*TASK OBJECTIVE*: Start at the first line of the material below and retype each line through the one containing "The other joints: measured", exactly.

*DATA SHOWN*:
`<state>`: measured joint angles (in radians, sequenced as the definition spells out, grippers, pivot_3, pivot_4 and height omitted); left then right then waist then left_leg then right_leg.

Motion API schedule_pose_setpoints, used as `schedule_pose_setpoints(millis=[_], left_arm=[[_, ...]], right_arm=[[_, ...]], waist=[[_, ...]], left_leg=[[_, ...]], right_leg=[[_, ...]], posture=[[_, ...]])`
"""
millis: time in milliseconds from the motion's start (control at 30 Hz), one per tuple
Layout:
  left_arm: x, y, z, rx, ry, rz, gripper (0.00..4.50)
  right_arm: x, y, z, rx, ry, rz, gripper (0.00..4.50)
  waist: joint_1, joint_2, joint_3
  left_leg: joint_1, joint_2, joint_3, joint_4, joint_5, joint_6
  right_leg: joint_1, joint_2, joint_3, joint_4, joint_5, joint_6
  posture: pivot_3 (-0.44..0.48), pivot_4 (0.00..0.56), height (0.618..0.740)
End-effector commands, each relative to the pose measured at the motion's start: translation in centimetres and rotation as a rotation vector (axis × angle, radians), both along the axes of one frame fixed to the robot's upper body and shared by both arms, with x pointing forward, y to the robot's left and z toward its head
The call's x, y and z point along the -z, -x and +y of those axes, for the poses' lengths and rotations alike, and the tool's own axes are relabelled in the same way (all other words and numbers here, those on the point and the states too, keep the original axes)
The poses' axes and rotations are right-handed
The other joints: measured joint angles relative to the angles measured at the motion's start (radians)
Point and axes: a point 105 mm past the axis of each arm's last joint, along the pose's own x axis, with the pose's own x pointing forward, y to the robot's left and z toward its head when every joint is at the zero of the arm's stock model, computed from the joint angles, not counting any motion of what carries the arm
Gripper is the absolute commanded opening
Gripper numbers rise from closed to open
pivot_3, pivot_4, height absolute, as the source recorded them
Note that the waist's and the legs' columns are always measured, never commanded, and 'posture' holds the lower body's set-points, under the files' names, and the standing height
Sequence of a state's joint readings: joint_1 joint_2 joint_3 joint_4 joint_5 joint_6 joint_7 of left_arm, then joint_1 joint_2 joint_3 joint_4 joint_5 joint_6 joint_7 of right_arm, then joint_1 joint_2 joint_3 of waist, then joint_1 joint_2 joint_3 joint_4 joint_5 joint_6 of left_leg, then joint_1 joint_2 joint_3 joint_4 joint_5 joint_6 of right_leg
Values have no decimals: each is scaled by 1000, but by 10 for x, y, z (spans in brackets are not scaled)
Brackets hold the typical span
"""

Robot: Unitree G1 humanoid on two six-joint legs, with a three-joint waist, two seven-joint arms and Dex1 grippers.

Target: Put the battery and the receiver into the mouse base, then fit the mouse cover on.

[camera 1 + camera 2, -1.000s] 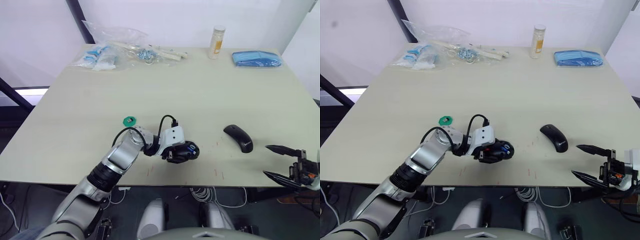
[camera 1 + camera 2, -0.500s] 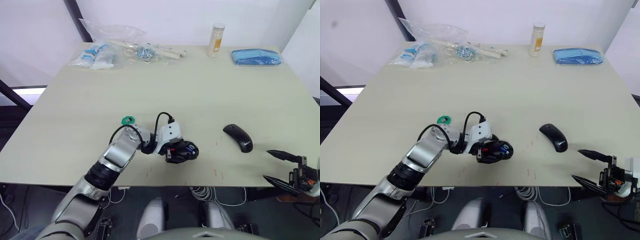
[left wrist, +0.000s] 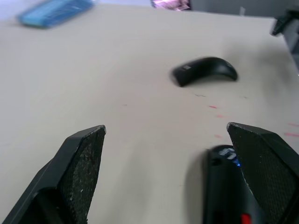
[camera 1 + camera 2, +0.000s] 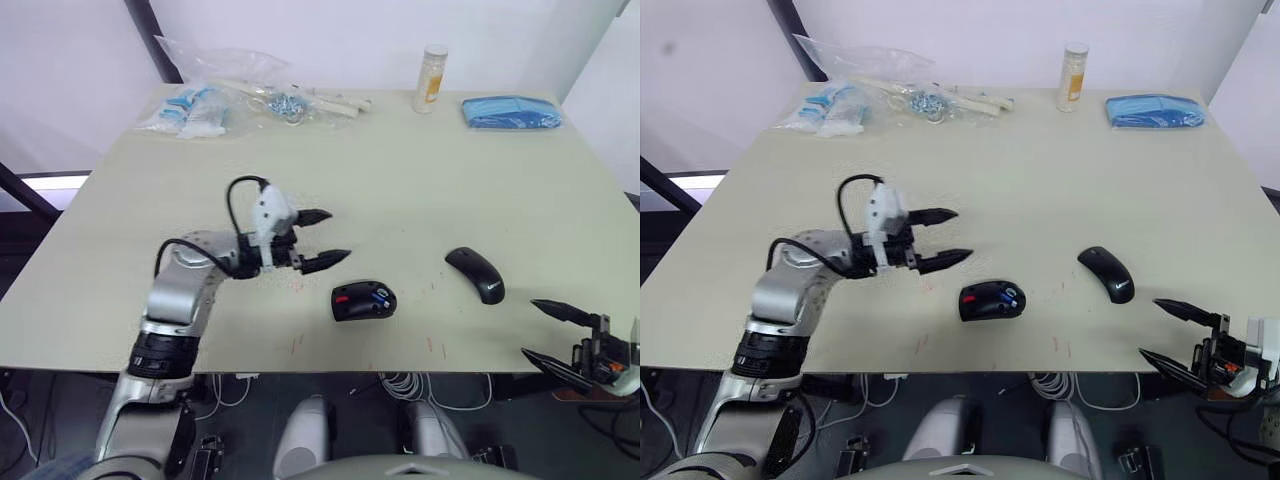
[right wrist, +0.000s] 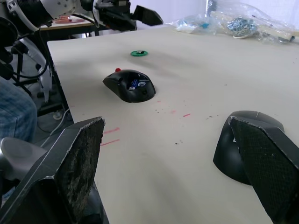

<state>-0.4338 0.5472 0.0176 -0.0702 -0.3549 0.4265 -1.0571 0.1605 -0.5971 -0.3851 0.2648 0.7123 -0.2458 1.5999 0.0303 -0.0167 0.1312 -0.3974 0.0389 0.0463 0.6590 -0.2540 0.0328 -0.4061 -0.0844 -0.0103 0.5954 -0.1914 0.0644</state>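
**Mouse base lies alone on the table, both grippers spread apart**

We see a wide pale table (image 4: 420, 170) carrying everything. Along its far edge lie clear plastic bags (image 4: 225, 90) of small parts at the far left, a blue cloth pack (image 4: 510, 112) at the far right, and an upright pale bottle (image 4: 432, 80) between them.

Our left gripper (image 4: 322, 238) hangs above the table left of centre, its two black fingers spread apart and holding nothing. It is to the left of and slightly farther than the mouse base, clear of it.

Our right gripper (image 4: 558, 335) sits off the near right edge of the table, fingers spread wide and empty. It is near the mouse cover but not touching it.

The mouse base (image 4: 364, 300) rests on the table near the front edge, about centre, with its red compartment and scroll wheel facing up. The mouse cover (image 4: 477, 274) lies to the right of the base, well apart from it, curved side up, with a small pale mark near its near end.

The battery (image 4: 379, 296) shows as a small blue piece seated in the open top of the mouse base. In the right wrist view a small green disc (image 5: 138, 53) lies on the table beyond the base.
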Motion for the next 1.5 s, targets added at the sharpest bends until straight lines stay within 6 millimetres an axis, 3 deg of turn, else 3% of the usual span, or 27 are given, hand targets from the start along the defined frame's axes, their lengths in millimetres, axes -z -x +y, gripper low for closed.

*RESPONSE TO THE TASK*:
`<state>`: measured joint angles (in radians, sequenced as the definition spells out, grippers, pivot_3, pivot_4 and height omitted); left then right then waist then left_leg then right_leg.

Motion API schedule_pose_setpoints, used as `schedule_pose_setpoints(millis=[_], left_arm=[[_, ...]], right_arm=[[_, ...]], waist=[[_, ...]], left_leg=[[_, ...]], right_leg=[[_, ...]], posture=[[_, ...]])`
"""
millis: time in milliseconds from the motion's start (control at 30 Hz), one per tuple
Layout:
  left_arm: x, y, z, rx, ry, rz, gripper (0.00..4.50)
  right_arm: x, y, z, rx, ry, rz, gripper (0.00..4.50)
  waist: joint_1, joint_2, joint_3
  left_leg: joint_1, joint_2, joint_3, joint_4, joint_5, joint_6
  right_leg: joint_1, joint_2, joint_3, joint_4, joint_5, joint_6
  posture: pivot_3 (-0.44..0.48), pivot_4 (0.00..0.56), height (0.618..0.740)
End-effector commands, each relative to the pose measured at the motion's start: translation in centimetres and rotation as a rotation vector (axis × angle, radians), both along the axes of one frame fixed to the robot's upper body and shared by both arms, with x pointing forward, y to the robot's left and z toward its head
The call's x, y and z point along the -z, -x and +y of those axes, for the poses' lengths and rotations alike, and the tool's own axes are relabelled in the same way (all other words and numbers here, those on the point and the states too, keep the original axes)
The poses' axes and rotations are right-handed
The other joints: measured joint angles relative to the angles measured at the motion's start (radians)

Nothing else goes in the answer.